Un remède face à l’incertitude ?

Une méta-analyse récente a conclu à l’absence de liens évidents entre les traits de personnalité de référence que sont les «Big Five» (ouverture à l’expérience, tendance à être consciencieux, extraversion, agréabilité, neuroticisme – voir la vie en noir) et les croyances conspirationnistes. En revanche, certaines études montrent que ces dernières sont davantage endossées par des individus éprouvant le sentiment d’une perte des valeurs éthiques, religieuses ou autres et de contrôle sur leur vie et leur environnement. D’autre part, l’enquête de l’Ifop révèle que 26% des sondés estiment ne pas avoir réussi leur vie, avec, parmi eux, une surreprésentation d’individus cautionnant 5 théories du complot ou plus parmi les 10 présentées. «Le politologue américain Joseph Uscinski a une formule percutante, voire provocante à ce propos: Conspiracy theories are for losers, ce à quoi il ajoute qu’il s’agit d’un jugement descriptif et non péjoratif», relate Kenzo Nera.

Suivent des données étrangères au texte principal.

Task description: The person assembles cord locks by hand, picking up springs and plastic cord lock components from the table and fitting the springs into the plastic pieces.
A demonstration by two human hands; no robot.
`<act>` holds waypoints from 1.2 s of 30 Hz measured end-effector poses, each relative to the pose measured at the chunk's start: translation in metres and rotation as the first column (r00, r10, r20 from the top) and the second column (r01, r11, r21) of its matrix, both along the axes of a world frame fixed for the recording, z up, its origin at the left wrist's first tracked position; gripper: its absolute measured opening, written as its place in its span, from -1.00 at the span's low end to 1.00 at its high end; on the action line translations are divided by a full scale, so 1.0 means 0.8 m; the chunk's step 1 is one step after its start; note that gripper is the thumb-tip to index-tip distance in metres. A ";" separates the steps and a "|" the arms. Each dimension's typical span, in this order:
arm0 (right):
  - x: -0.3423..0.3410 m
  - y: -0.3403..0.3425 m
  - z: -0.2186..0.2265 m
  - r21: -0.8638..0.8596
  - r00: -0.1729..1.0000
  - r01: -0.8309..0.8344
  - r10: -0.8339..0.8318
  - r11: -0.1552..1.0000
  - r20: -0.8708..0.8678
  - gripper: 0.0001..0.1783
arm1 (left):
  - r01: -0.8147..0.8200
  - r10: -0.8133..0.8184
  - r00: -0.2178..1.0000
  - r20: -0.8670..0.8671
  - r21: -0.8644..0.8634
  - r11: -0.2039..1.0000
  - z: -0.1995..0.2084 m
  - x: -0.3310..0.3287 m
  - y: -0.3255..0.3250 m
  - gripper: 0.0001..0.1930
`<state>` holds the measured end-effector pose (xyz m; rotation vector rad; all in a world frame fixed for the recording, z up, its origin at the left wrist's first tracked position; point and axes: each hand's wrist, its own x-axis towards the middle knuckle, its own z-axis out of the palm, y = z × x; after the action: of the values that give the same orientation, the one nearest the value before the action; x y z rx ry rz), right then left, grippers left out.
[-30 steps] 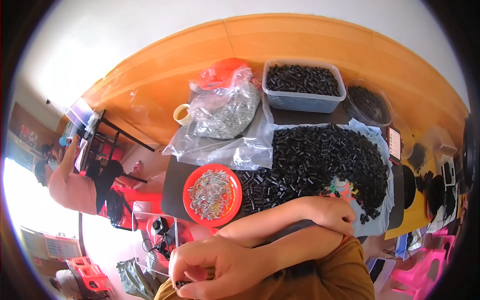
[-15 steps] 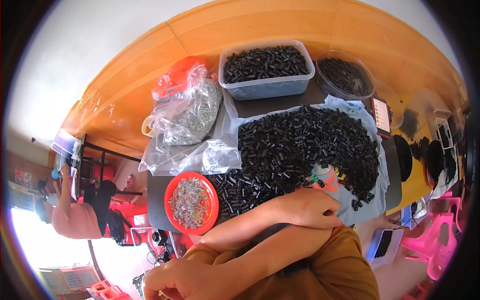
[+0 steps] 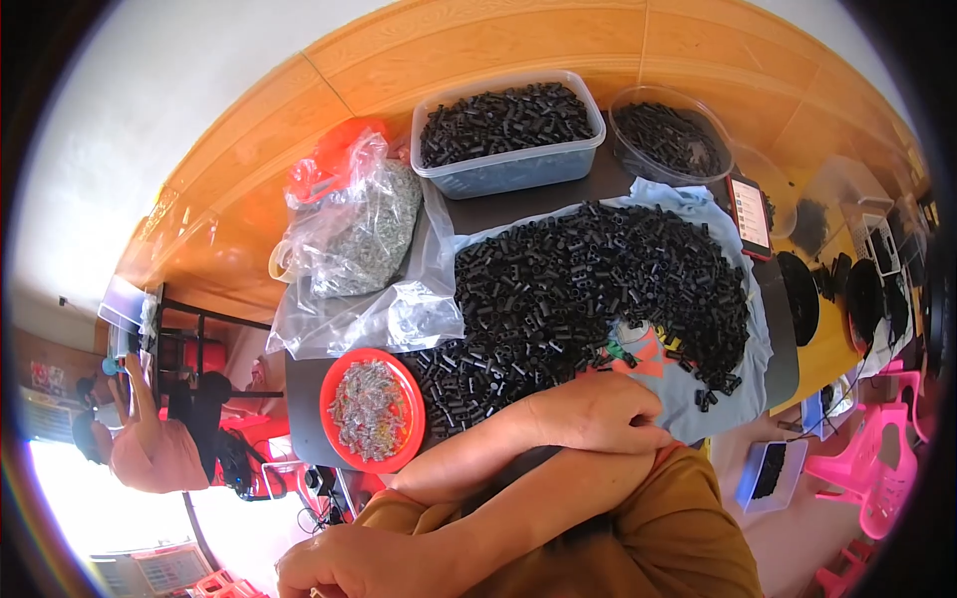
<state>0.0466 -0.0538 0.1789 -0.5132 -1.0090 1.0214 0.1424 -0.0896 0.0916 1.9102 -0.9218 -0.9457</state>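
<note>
My forearms are crossed in front of me over my brown clothing. My left hand (image 3: pixel 596 412), at the end of the upper arm, lies by the table's near edge with its fingers curled in and nothing visible in them. Just beyond it, a large heap of short black tubular pieces (image 3: pixel 598 269) spreads over a light blue cloth (image 3: pixel 713 424). My right hand (image 3: pixel 349 563) is low at the left with bent fingers, partly cut off by the picture's edge; no held thing shows. A red round dish (image 3: pixel 419 439) of small clear pieces (image 3: pixel 369 411) stands nearest to it.
Behind the heap are a clear rectangular tub (image 3: pixel 513 174) and a round container (image 3: pixel 723 164), both with black parts. A bag of small clear pieces (image 3: pixel 364 234) lies at the left, a phone (image 3: pixel 750 214) at the right. Pink chairs (image 3: pixel 877 478) and another person (image 3: pixel 155 448) are off the table.
The table and its things have shifted slightly left in the view. My arms stay crossed with the hands in nearly the same pose. The other person's arms have moved slightly.
</note>
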 end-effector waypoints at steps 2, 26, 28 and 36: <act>0.002 -0.002 0.001 -0.004 1.000 0.000 0.000 1.000 -0.016 -0.78 | 0.013 -0.011 0.999 -0.046 0.039 0.999 0.005 0.003 0.001 -0.67; 0.002 -0.003 -0.002 -0.044 0.999 0.026 -0.025 0.999 0.023 -0.78 | -0.059 0.059 0.998 0.020 -0.022 0.998 0.005 -0.001 0.004 -0.63; 0.000 -0.003 -0.002 -0.045 0.999 0.025 -0.024 0.999 0.025 -0.78 | -0.024 0.025 1.000 -0.013 0.067 0.997 0.014 0.001 0.006 -0.63; 0.004 -0.004 -0.001 -0.070 0.999 0.033 -0.030 0.997 0.037 -0.78 | -0.172 0.212 0.971 0.108 -0.295 0.940 -0.024 -0.014 -0.002 -0.61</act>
<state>0.0500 -0.0567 0.1781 -0.6055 -0.9965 1.0256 0.1310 -0.0911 0.0721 1.7948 -0.8791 -0.5380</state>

Et de poursuivre: «En effet, les conspirationnistes sont typiquement du côté défavorisé d’une asymétrie du pouvoir – les perdants après une élection, les pauvres par rapport aux riches, etc.»

Ce qui explique que leur combat soit dirigé contre les élites. Il existe d’ailleurs une corrélation nette entre le fait d’être sympathisant des «gilets jaunes», et plus encore d’appartenir au noyau dur du mouvement, et la croyance à diverses théories du complot – non seulement à celle qui attribue au gouvernement français l’attentat de Strasbourg du 11 décembre 2018 dans le but de désamorcer la vague des «gilets jaunes», mais aussi, par exemple, celles qui postulent que Lady Diana a été assassinée ou que la nocivité des vaccins est cachée au grand public à la suite d’une collusion entre les autorités et l’industrie pharmaceutique. «Il y a chez de nombreux complotistes un besoin de se valoriser, de se sentir « spécial«  en adhérant à une pensée alternative, explique Kenzo Nera. Dans certains cas, le conspirationnisme pourrait être aussi une expression du biais d’optimisme, qui consiste à attribuer nos succès à notre mérite personnel mais à nous décharger de la responsabilité de nos échecs.»

À sa façon, le complotisme joue-t-il le rôle d’un remède face à l’incertitude d’un monde jugé chaotique et inintelligible, tient-il de l’«anxiolytique» ? En tout cas, l’hypothèse que ces croyances répondent à des besoins psychologiques est défendue par certains chercheurs. Mais le remède serait un remède paradoxal car il supporte une vision du monde qui n’a rien de rassurant.